■ TASK BRIEF
Please restate each line of the data below exactly. Omit all images.

**** DATASET EXTRACT

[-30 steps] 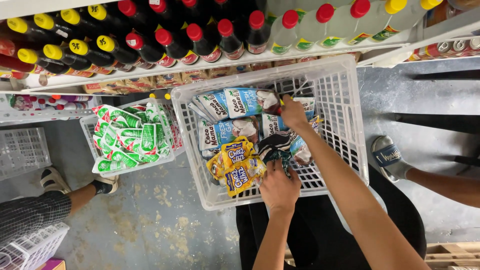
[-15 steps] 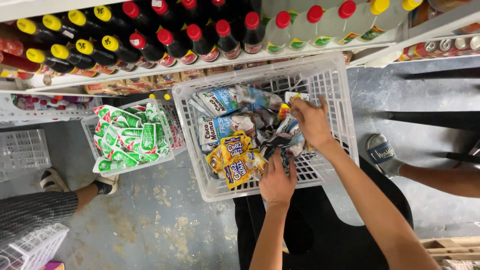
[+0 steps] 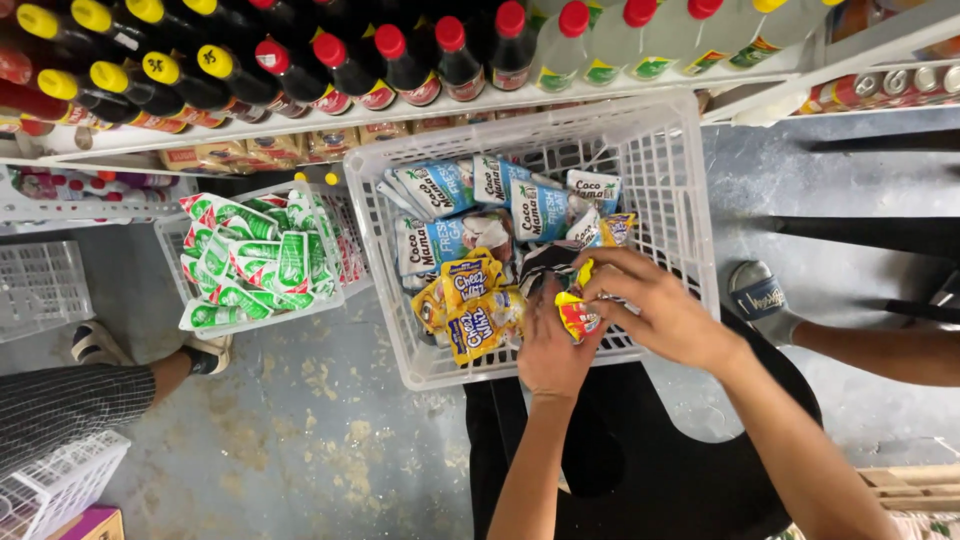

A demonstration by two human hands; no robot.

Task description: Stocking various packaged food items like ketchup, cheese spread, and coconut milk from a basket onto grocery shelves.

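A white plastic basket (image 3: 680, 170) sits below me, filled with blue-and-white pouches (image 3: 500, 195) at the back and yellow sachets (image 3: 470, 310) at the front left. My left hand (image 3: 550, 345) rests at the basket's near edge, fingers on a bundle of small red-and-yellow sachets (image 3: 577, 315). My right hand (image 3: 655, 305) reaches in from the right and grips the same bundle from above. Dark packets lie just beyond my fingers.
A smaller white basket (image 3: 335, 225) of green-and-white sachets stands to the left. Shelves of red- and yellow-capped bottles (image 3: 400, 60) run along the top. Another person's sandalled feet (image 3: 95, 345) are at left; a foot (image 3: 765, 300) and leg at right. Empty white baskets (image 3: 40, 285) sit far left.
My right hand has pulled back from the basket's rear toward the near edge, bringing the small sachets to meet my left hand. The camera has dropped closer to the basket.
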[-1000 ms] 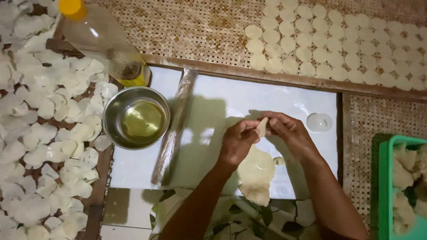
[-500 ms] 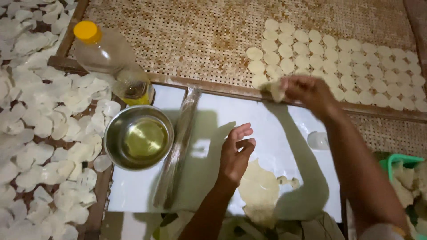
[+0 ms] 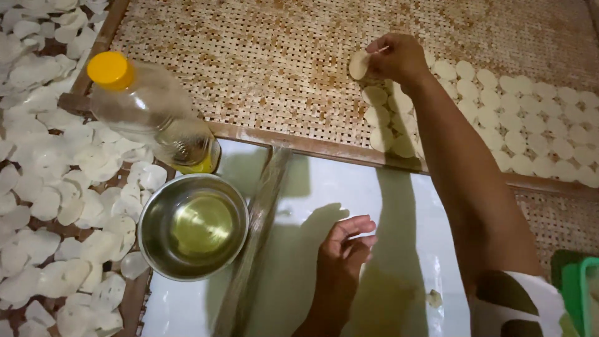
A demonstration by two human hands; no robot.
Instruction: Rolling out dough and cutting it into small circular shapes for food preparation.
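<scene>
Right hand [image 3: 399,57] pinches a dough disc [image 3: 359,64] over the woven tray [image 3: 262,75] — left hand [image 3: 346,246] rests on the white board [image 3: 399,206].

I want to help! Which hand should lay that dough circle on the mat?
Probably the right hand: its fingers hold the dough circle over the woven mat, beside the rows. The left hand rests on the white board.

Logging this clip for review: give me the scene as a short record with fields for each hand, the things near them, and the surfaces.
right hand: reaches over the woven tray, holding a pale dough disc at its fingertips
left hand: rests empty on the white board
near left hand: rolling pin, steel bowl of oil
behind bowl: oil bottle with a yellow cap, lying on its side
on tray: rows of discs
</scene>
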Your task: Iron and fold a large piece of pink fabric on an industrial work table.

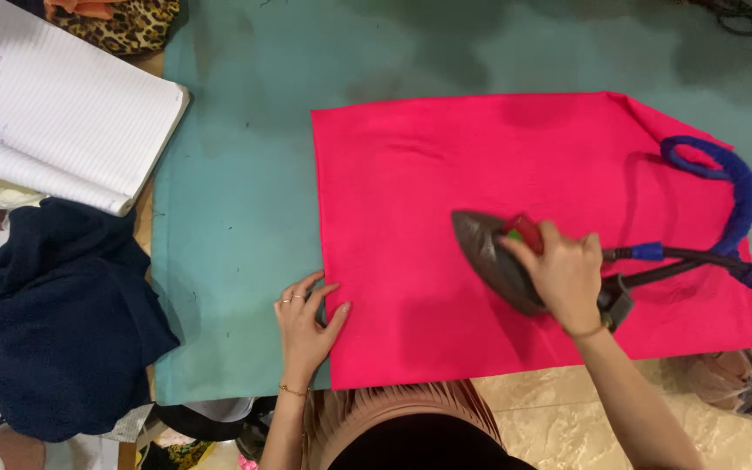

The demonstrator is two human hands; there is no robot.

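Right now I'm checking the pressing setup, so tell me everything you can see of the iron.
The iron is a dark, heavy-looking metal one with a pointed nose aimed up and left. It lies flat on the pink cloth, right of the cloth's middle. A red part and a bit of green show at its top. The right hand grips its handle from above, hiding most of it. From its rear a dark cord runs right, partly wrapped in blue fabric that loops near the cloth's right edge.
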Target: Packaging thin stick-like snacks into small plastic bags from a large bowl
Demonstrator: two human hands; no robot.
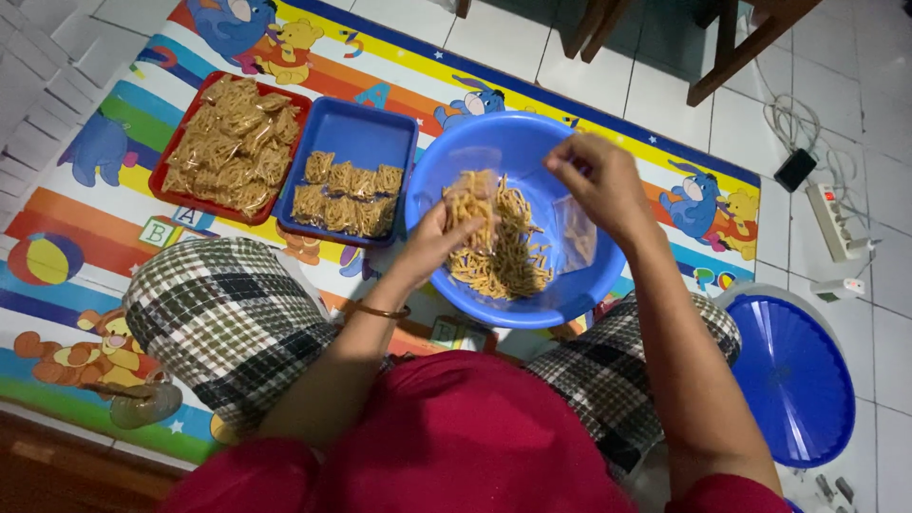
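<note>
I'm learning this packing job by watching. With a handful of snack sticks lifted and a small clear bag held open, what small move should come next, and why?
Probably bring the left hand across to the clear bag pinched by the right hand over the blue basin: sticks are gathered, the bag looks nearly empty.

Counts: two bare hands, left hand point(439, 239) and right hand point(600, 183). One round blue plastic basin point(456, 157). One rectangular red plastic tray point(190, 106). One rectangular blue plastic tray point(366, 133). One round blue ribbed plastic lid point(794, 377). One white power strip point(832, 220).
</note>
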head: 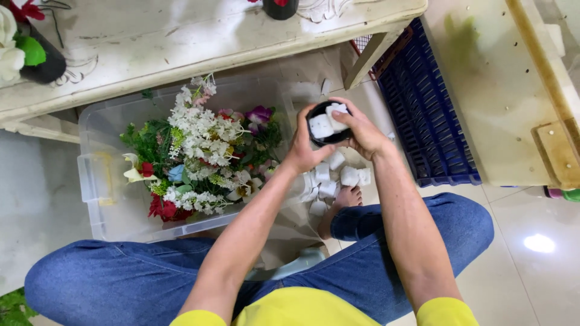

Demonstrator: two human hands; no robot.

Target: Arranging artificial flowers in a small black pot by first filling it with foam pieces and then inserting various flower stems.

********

■ RESULT OF THE EXERCISE
[-30 steps] 
[-15 steps] 
[+0 steps] 

A demonstration by two human hands; no robot.

Task description: Stocking various packaged food items like ketchup, cheese spread, and coconut milk from a basket onto grocery shelves.

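A white plastic basket (image 3: 680, 170) sits below me, filled with blue-and-white pouches (image 3: 500, 195) at the back and yellow sachets (image 3: 470, 310) at the front left. My left hand (image 3: 550, 345) rests at the basket's near edge, fingers on a bundle of small red-and-yellow sachets (image 3: 577, 315). My right hand (image 3: 655, 305) reaches in from the right and grips the same bundle from above. Dark packets lie just beyond my fingers.
A smaller white basket (image 3: 335, 225) of green-and-white sachets stands to the left. Shelves of red- and yellow-capped bottles (image 3: 400, 60) run along the top. Another person's sandalled feet (image 3: 95, 345) are at left; a foot (image 3: 765, 300) and leg at right. Empty white baskets (image 3: 40, 285) sit far left.
My right hand has pulled back from the basket's rear toward the near edge, bringing the small sachets to meet my left hand. The camera has dropped closer to the basket.
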[-1000 ms] 
[-500 ms] 
[+0 ms] 
A demonstration by two human hands; no robot.
Instruction: Rolling out dough and cutting it into small circular shapes for food preparation.
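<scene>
Right hand [image 3: 399,57] pinches a dough disc [image 3: 359,64] over the woven tray [image 3: 262,75] — left hand [image 3: 346,246] rests on the white board [image 3: 399,206].

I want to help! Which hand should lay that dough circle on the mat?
Probably the right hand: its fingers hold the dough circle over the woven mat, beside the rows. The left hand rests on the white board.

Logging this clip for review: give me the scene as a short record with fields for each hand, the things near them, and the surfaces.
right hand: reaches over the woven tray, holding a pale dough disc at its fingertips
left hand: rests empty on the white board
near left hand: rolling pin, steel bowl of oil
behind bowl: oil bottle with a yellow cap, lying on its side
on tray: rows of discs
</scene>
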Your task: Iron and fold a large piece of pink fabric on an industrial work table.


The demonstrator is two human hands; there is no robot.

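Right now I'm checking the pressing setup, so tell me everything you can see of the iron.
The iron is a dark, heavy-looking metal one with a pointed nose aimed up and left. It lies flat on the pink cloth, right of the cloth's middle. A red part and a bit of green show at its top. The right hand grips its handle from above, hiding most of it. From its rear a dark cord runs right, partly wrapped in blue fabric that loops near the cloth's right edge.
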Target: Packaging thin stick-like snacks into small plastic bags from a large bowl
Demonstrator: two human hands; no robot.
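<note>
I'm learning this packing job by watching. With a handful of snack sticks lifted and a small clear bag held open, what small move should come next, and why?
Probably bring the left hand across to the clear bag pinched by the right hand over the blue basin: sticks are gathered, the bag looks nearly empty.

Counts: two bare hands, left hand point(439, 239) and right hand point(600, 183). One round blue plastic basin point(456, 157). One rectangular red plastic tray point(190, 106). One rectangular blue plastic tray point(366, 133). One round blue ribbed plastic lid point(794, 377). One white power strip point(832, 220).
</note>
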head: 

Demonstrator: two human hands; no robot.

Target: Arranging artificial flowers in a small black pot by first filling it with foam pieces and then inserting various flower stems.

That covers the exercise completely.